ThinCats arranges loans of amounts between $50,000 and $2 million for periods ranging from 6 months to 5 years.
A word of caution
Before putting money into P2P lending investors should remember that:
- Investments made through marketplace lending platforms are not the same as making a deposit in a bank. The Australian government’s guarantee to certain savings products such as term deposits with banks does not apply to these investments. At the time of the next economic downturn, many investors could stand to lose money invested through P2P platforms.
- The Australian Securities and Investments Commission does not monitor the activities of P2P lenders. There are no specific regulations governing these companies. Investors would need to do their homework and understand the risks that they are taking before putting up their money.

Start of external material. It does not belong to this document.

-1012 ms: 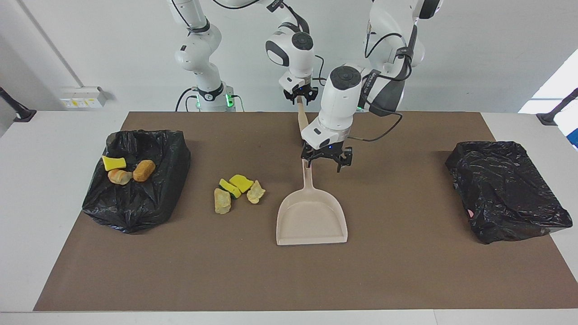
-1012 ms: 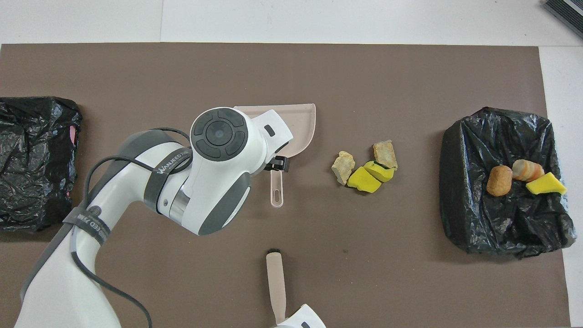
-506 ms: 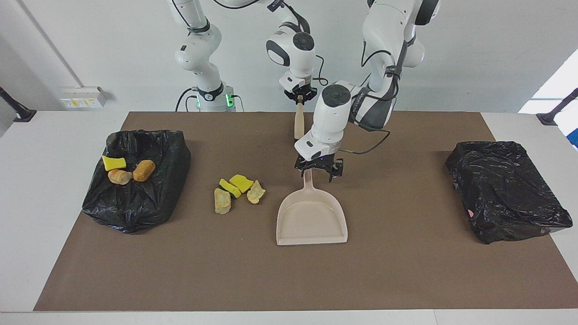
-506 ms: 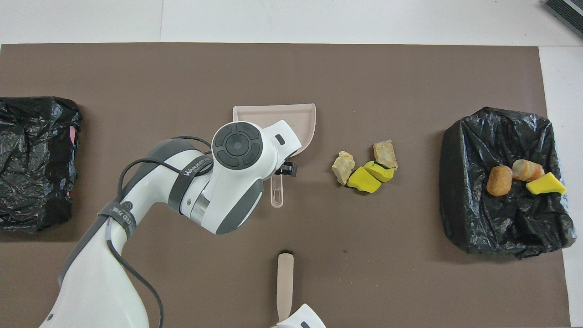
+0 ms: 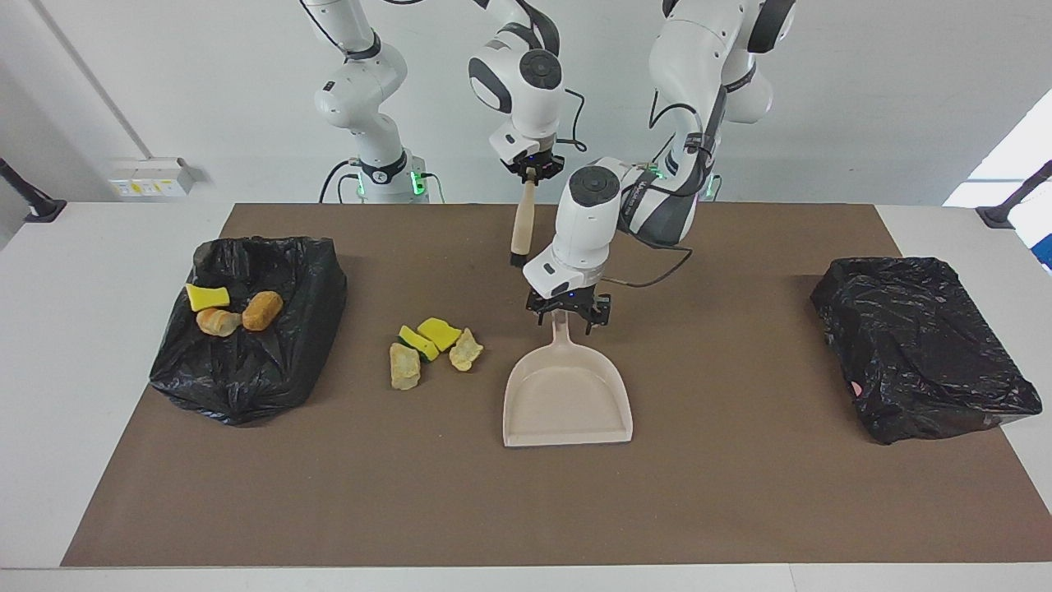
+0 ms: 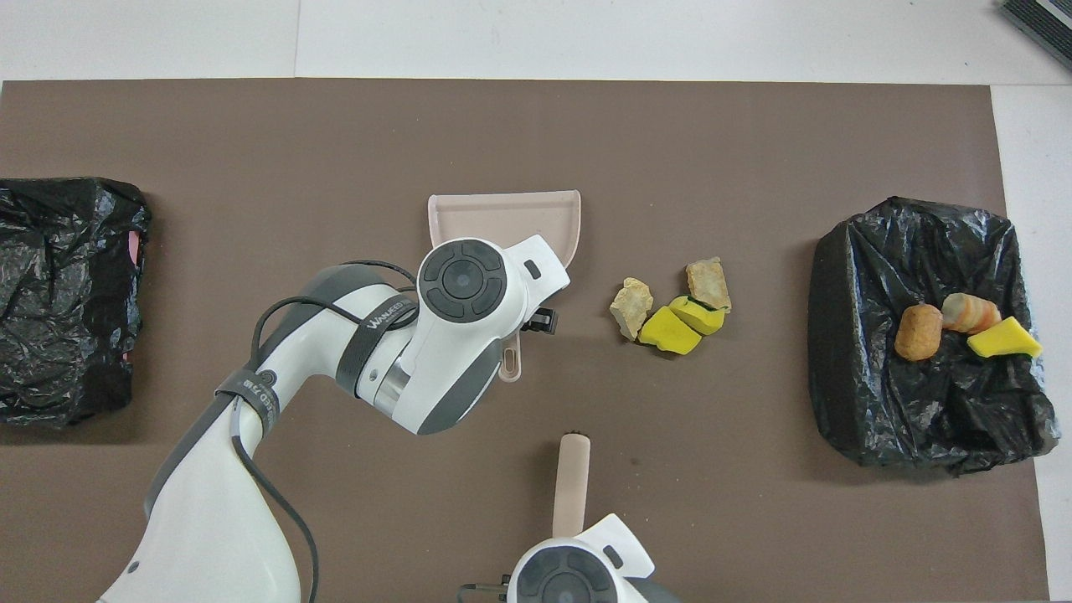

- The risks in small business lending could be greater than in personal loans. Lenders to this segment are especially vulnerable to a downturn in the credit cycle.
- The higher rates available through P2P platforms for lending to certain sections of both the small business and individual loan markets is an indication of the risk involved. Losing money through marketplace lending platforms is a real possibility.
- Most P2P lenders have not been active long enough in the Australian market to build up a history of loan default rates.
Prospects for P2P lenders
Marketplace lenders make funds available to borrowers at rates lower than those offered by banks. They also give investors a higher rate of return than they can get elsewhere. In addition to this, marketplace lenders provide another benefit that will ensure their success. Investors get the ability to spread out their risk between multiple borrowers.
SocietyOne says that, on an average, there are 40 investors for each of the loans made through their website. This gives investors the opportunity to place money across a cross-section of loans that match their risk appetite. Even if one or two of the borrowers default, the return from the remaining would make up for the loss.
Because of the various advantages that P2P lenders bring with them, it is quite safe to assume that they will rapidly gain traction in Australia. But whether this mode of financing can achieve volumes exceeding $20 billion by 2020 as predicted by Morgan Stanley is questionable.
As they increase the amount of business they do, marketplace lenders will definitely shake up the country’s banks, which are already adapting themselves to face this new threat. In any case, the growth of the P2P sector will prove to be of great benefit to both investors and borrowers.